Medvedev arrived on the island of Kunashir which lies just north of Japan's Hokkaido Island, pledging to improve the lives of the disputed chain's residents.
"The farthest region of our state cannot and should not be the most deprived region although this was virtually the case some time ago," Medvedev said in televised remarks.
Speaking at a government meeting on Sakhalin Island ahead of his visit to the windswept chain, Medvedev pledged the government would continue to overhaul the Kurils' ramshackle infrastructure, telling his ministers to personally oversee the chain's economic development.

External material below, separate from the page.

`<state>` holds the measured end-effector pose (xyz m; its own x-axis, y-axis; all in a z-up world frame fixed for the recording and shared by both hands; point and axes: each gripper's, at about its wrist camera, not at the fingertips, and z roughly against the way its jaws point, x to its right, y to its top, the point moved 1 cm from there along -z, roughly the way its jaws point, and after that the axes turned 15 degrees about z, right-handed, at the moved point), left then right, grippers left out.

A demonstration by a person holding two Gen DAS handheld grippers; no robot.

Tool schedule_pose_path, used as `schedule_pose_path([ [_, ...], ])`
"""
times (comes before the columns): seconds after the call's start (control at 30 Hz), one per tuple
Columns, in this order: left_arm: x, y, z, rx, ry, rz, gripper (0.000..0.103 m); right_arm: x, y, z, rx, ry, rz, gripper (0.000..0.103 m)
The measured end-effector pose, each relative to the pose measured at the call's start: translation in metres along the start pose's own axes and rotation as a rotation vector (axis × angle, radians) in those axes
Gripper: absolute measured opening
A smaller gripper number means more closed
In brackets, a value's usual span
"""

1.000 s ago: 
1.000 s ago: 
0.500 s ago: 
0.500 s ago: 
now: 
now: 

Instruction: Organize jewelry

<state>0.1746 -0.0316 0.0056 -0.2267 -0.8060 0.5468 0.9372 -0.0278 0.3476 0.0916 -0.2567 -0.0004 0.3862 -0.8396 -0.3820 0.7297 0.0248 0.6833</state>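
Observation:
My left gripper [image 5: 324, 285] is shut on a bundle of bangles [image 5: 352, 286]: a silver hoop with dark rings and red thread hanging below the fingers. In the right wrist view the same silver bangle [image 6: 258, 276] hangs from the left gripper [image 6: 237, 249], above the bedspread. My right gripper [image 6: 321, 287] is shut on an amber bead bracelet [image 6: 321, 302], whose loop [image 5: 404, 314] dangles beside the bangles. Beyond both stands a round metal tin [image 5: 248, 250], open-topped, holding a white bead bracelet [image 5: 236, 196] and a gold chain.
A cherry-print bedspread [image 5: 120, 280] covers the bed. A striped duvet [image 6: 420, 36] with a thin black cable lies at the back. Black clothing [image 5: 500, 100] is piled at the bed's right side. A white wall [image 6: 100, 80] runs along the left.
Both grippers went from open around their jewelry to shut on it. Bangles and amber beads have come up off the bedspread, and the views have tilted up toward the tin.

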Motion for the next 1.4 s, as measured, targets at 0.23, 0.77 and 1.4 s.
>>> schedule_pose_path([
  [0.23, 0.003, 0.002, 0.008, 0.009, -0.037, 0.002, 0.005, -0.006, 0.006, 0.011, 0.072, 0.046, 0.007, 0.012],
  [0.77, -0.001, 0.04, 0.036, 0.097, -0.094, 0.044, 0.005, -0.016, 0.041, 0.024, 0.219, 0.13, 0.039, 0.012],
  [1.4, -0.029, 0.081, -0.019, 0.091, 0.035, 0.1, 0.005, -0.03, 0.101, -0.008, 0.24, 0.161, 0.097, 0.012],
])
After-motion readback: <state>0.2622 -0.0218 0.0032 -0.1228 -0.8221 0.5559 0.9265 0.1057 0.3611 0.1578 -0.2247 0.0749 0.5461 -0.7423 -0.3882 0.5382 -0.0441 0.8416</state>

"You have to visit the islands although it is not always easy," he said in remarks released by his office, referring to the chain's often mercurial weather.
Heading a major delegation including Deputy Prime Minister Olga Golodets, Kremlin's Far East envoy Viktor Ishaev and Regional Development Minister Oleg Govorun, he also indicated he himself may return.
"Three times a charm," Medvedev told the residents of the island where he also inspected a fish-processing plant.
Japan swiftly summoned the Russian ambassador in protest at Medvedev's visit and told him of Tokyo's "extreme regret."
"I take it as something that throws cold water on efforts to build a positive atmosphere in Japan-Russia relations," Foreign Minister Koichiro Gemba separately told reporters.
But his Russian counterpart Sergei Lavrov said in Moscow that the visit should be viewed as nothing out of the ordinary.
"The Russian prime minister was on a scheduled visit in his country and was attending to issues of speeding up the social and economic development of this strategically important region," Lavrov said.
Medvedev's first visit to Kunashir in November 2010 -- when he still held the post of president -- opened long-festering wounds in Japan and sparked a furious reaction from Tokyo which condemned the trip as a "unforgiveable outrage".
The two nations have never formally signed a World War II peace treaty because Japan maintains its claim over the islands, which Russia has controlled and tried to develop since Japan's surrender at the end of the war.
Tokyo claims the chain's four southernmost islands, known as the Northern Territories in Japan, and the dispute continues to cast a cloud over Russian-Japanese relations and complicate investment and trade.
The fate of the chain has become the traditional subject of nearly all high-profile talks between Russian and Japanese officials over the past years, with analysts saying those negotiations have reached a dead-end.
Tensions surrounding the Kurils reached new heights after Medvedev's first visit in 2010 that even sparked fears of a conflict.
Russia in February 2011 announced it would boost military defenses on the islands.
However, the dispute slackened somewhat after the earthquake and ensuing nuclear accident that shook Japan in March 2011 and prompted expressions of solidarity in Russia.
Home to some 19,000 people, the islands are rich in gold and silver and lie in waters abundant in marine life.
Shortly after his 2010 visit to the islands, Medvedev proposed creating a free economic zone there, an idea that did not go down well with Tokyo because it would have to acknowledge Moscow's sovereignty over the disputed territory.
Fyodor Lukyanov, editor of Russia in Global Affairs magazine, expressed bewilderment at the purpose of the visit.
"It is unclear why this is needed now that the Japanese government is signaling that it would like to improve ties with Russia," he said on Echo of Moscow radio.
"This looks like window-dressing because little is being done for the Kurils right now."